TASK TO CARRY OUT:
Pictures do not belong in your copy. Repeat all the other data exactly.

EXTRACTED MATERIAL section start

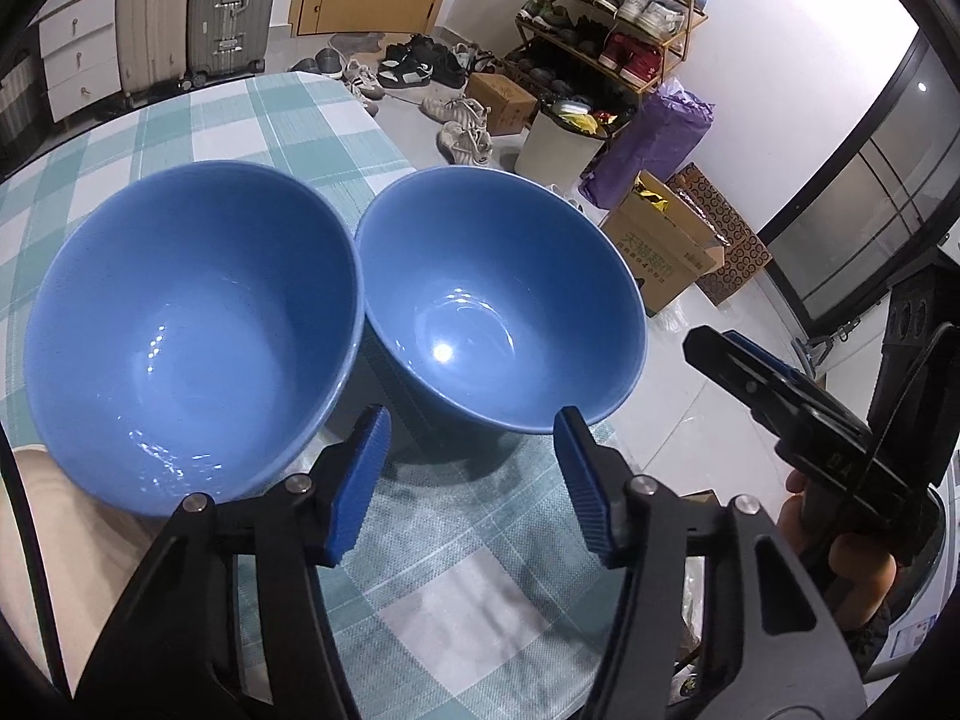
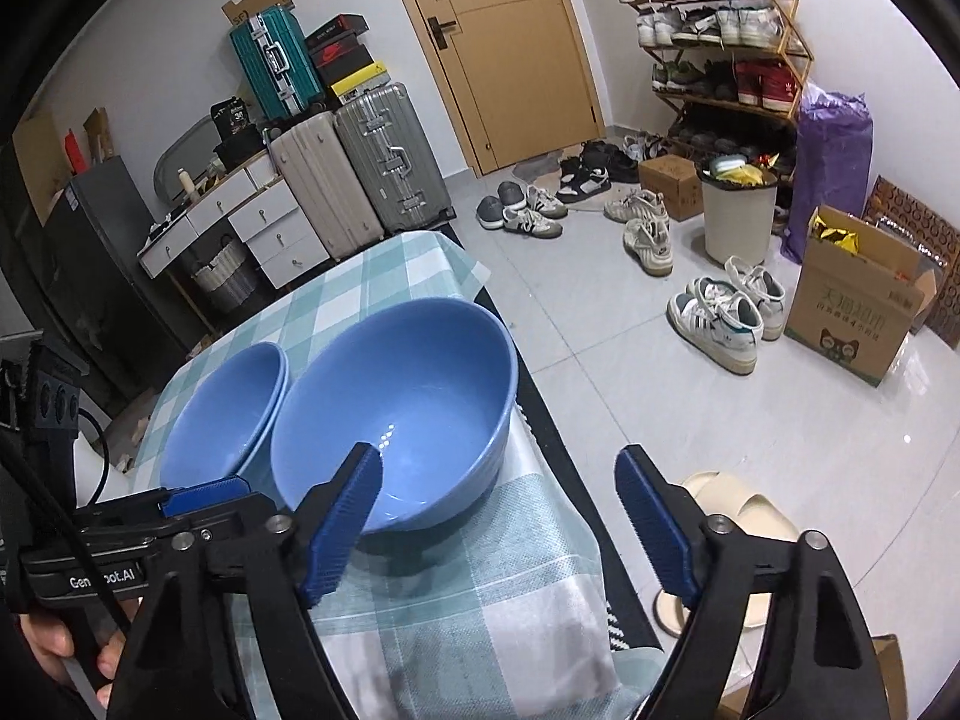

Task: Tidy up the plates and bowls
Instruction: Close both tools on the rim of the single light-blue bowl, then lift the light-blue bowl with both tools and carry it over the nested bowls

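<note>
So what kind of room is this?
Probably a home's entryway: a shoe rack full of sneakers, suitcases by the door, and a checked-cloth table with blue bowls.

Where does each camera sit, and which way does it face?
Left wrist: on the left tongs, facing down at two blue bowls on the checked tablecloth; right tongs and a hand show.
Right wrist: on the right tongs, over the table edge; left tongs show.
Shared: bowls, shoe rack, door.

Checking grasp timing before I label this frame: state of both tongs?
Left tongs: open, holding nothing, just short of the right blue bowl.
Right tongs: open, holding nothing.
</note>
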The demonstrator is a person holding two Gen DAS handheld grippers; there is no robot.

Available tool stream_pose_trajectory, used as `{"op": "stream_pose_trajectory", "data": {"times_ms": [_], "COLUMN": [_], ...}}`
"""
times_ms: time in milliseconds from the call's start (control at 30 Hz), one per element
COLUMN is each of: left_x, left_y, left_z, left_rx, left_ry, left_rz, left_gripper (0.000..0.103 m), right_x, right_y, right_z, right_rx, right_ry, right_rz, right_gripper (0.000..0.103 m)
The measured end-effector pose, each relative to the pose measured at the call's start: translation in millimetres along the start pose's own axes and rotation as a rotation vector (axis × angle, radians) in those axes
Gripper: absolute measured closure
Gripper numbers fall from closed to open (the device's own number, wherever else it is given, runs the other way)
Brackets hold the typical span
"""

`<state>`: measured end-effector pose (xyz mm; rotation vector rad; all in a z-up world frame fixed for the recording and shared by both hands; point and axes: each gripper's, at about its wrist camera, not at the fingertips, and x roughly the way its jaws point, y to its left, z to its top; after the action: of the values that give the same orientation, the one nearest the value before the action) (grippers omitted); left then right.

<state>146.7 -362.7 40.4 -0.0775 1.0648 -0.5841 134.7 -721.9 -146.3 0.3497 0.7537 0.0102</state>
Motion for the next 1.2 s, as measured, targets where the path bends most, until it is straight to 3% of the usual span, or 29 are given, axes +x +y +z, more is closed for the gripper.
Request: {"op": "stream_pose_trajectory", "data": {"times_ms": [133,367,433,500,600,867,1200], "left_x": [11,23,24,26,28,32,33], "left_y": [1,8,7,7,8,8,6], "left_z": [3,10,11,12,13,12,11], "left_rx": [-0.01,-0.024,-0.025,-0.023,-0.022,-0.025,-0.001], "left_ry": [0.009,0.021,0.02,0.021,0.022,0.017,0.002], "left_rz": [-0.001,-0.005,-0.005,-0.007,-0.01,-0.016,0.0], "left_gripper": [0.051,0.055,0.056,0.057,0.059,0.069,0.071], "right_x": [14,42,49,55,62,69,65], "right_y": [-3,-3,-2,0,2,8,1], "right_z": [3,8,10,10,11,13,10], "right_rx": [0.017,0.012,0.007,0.006,0.005,-0.02,-0.016], "right_ry": [0.022,0.053,0.06,0.061,0.067,0.043,0.036], "right_rz": [0.007,0.015,0.008,0.006,-0.005,-0.015,-0.019], "right_gripper": [0.034,0.043,0.052,0.053,0.067,0.085,0.086]}}
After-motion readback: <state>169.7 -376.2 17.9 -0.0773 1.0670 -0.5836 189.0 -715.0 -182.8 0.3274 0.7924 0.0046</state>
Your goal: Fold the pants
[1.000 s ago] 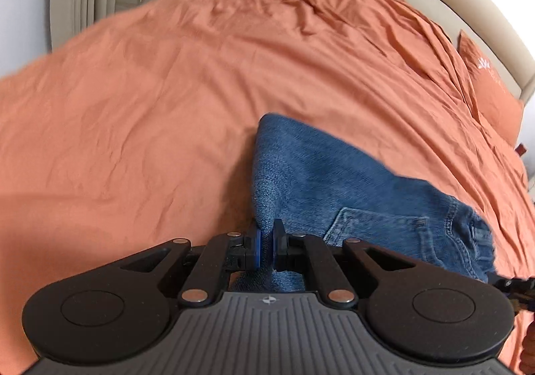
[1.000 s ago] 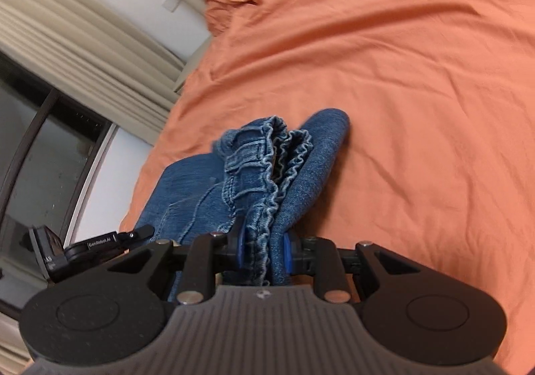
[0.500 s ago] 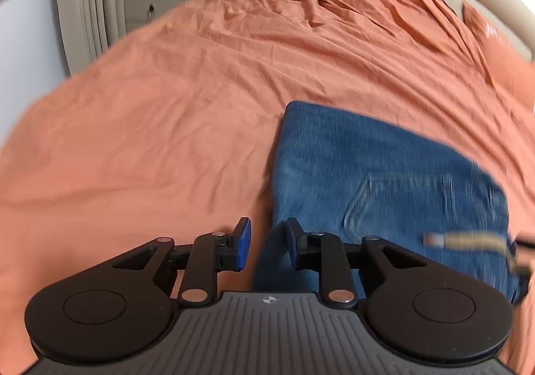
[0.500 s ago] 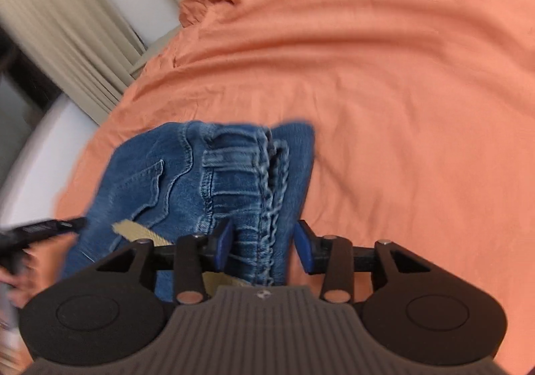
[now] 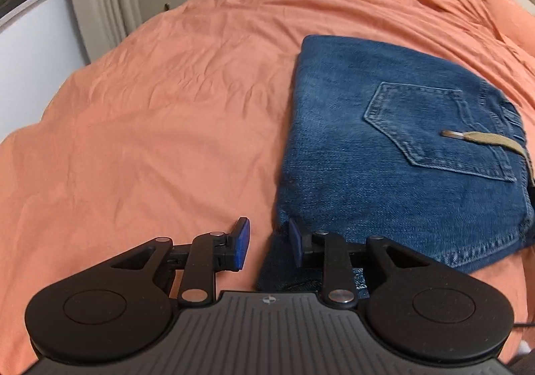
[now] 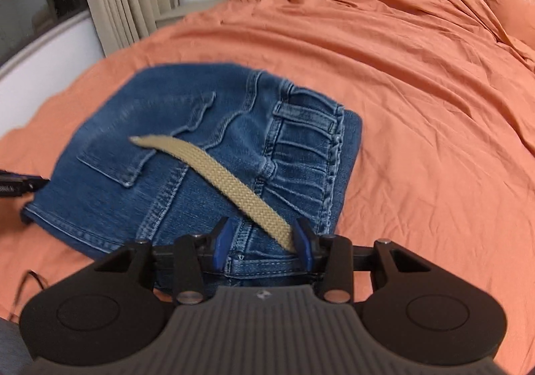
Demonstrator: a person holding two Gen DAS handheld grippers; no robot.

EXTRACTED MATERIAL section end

RESULT FOR THIS TASK:
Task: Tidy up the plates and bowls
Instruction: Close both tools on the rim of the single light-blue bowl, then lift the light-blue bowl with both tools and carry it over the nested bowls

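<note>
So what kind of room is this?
Probably a home's entryway: a shoe rack full of sneakers, suitcases by the door, and a checked-cloth table with blue bowls.

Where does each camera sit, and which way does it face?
Left wrist: on the left tongs, facing down at two blue bowls on the checked tablecloth; right tongs and a hand show.
Right wrist: on the right tongs, over the table edge; left tongs show.
Shared: bowls, shoe rack, door.

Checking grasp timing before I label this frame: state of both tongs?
Left tongs: open, holding nothing, just short of the right blue bowl.
Right tongs: open, holding nothing.
</note>
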The demonstrator is a person holding two Gen DAS handheld grippers; there is no robot.

Available tool stream_pose_trajectory, used as `{"op": "stream_pose_trajectory", "data": {"times_ms": [_], "COLUMN": [_], ...}}`
"""
times_ms: time in milliseconds from the call's start (control at 30 Hz), one per element
COLUMN is each of: left_x, left_y, left_z, left_rx, left_ry, left_rz, left_gripper (0.000..0.103 m), right_x, right_y, right_z, right_rx, right_ry, right_rz, right_gripper (0.000..0.103 m)
The measured end-effector pose, each relative to the pose measured at the call's start: translation in millimetres along the start pose's own axes and rotation as a rotation vector (axis × angle, radians) in those axes
Gripper: absolute measured closure
Gripper numbers fall from closed to open (the device's own number, wherever else it is given, runs the other way)
Brackets hold the typical span
"""

`<state>`: measured end-effector pose (xyz mm; rotation vector rad; all in a z-up world frame fixed for the recording and shared by both hands; point and axes: each gripper's, at about its wrist camera, not at the fingertips, and x roughly the way its jaws point, y to its left, z to its top; after the action: of the values that give the same orientation, the one nearest the value before the action) (grippers omitted); left then right.

<state>146.7 -362.7 40.4 -0.0775 1.0648 -0.5841 134.7 -721.9 -146.3 0.3497 0.7537 0.0102</state>
Motion for the next 1.2 s, as measured, targets where the path bends most, until it is straight to 3% of the usual span, or 29 are given, axes +x +y +z, more is closed for the gripper.
Request: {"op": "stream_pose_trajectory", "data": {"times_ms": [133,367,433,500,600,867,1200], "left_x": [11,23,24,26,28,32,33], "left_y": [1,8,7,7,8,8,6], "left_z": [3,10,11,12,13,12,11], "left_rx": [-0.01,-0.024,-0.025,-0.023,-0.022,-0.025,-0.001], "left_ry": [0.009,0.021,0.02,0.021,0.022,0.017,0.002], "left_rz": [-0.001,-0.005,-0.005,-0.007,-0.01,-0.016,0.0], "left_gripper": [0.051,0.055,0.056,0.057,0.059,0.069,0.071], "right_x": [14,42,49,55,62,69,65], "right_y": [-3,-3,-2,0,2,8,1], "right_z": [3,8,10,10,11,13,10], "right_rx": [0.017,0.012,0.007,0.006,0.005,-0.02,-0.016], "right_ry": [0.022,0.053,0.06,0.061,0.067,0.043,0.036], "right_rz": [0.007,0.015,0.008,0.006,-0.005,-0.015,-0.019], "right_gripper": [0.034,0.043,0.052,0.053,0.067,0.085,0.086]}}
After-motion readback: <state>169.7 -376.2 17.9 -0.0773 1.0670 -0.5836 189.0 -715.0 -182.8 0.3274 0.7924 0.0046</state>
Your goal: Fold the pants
[1.000 s ago] 
[1.000 s ago] 
[0.500 s ago] 
[0.500 s ago] 
[now] 
[now] 
Demonstrator: a person holding two Gen DAS handheld grippers; no robot.

This output is finished.